Recorded data:
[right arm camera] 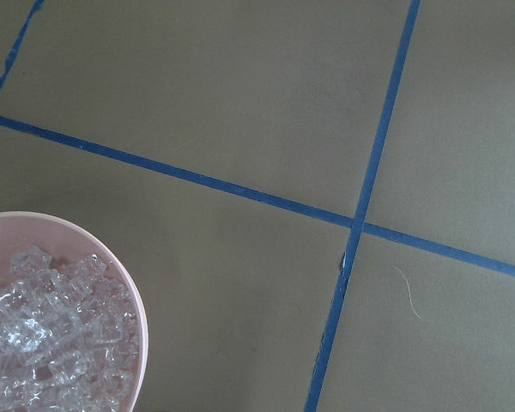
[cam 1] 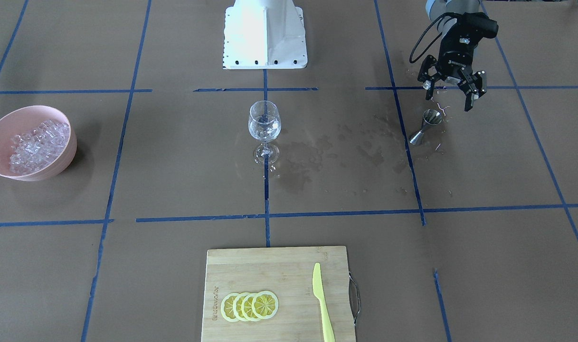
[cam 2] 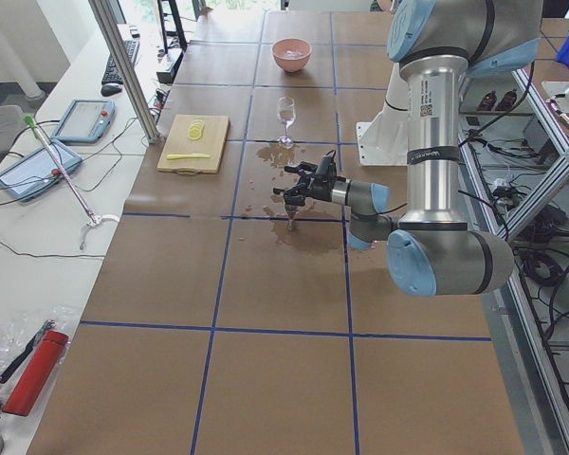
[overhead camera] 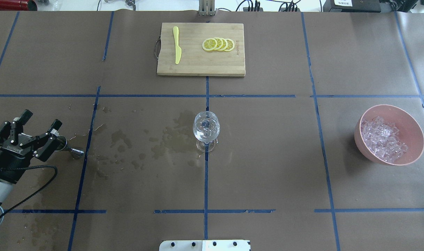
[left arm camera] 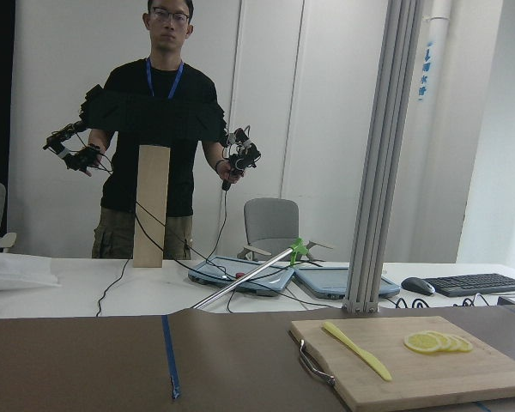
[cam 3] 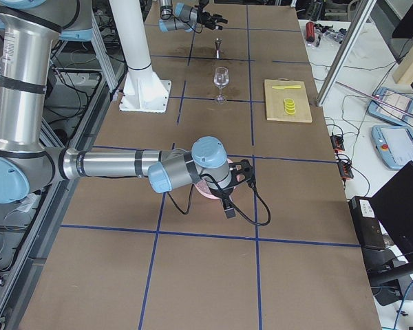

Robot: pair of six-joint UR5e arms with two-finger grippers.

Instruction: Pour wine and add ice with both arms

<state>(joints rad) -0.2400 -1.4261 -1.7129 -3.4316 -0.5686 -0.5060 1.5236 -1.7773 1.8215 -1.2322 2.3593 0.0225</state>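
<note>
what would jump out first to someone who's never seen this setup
First the clear wine glass, standing alone at the table's centre, with wet stains on the brown paper beside it toward the robot's left. Then the pink bowl heaped with ice on the robot's right. On the other side, the left gripper hangs open by a small steel jigger.

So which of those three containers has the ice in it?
The pink bowl, heaped with clear ice cubes. The stemmed wine glass mid-table and the small steel measuring cup by the left gripper show no cubes.
</note>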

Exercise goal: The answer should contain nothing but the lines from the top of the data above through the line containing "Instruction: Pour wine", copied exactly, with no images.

Solution for this task:
[right arm camera] 
[cam 1] 
[cam 2] 
[overhead camera] 
[left arm camera] 
[cam 3] 

Robot: pair of six-joint UR5e arms with two-finger grippers.

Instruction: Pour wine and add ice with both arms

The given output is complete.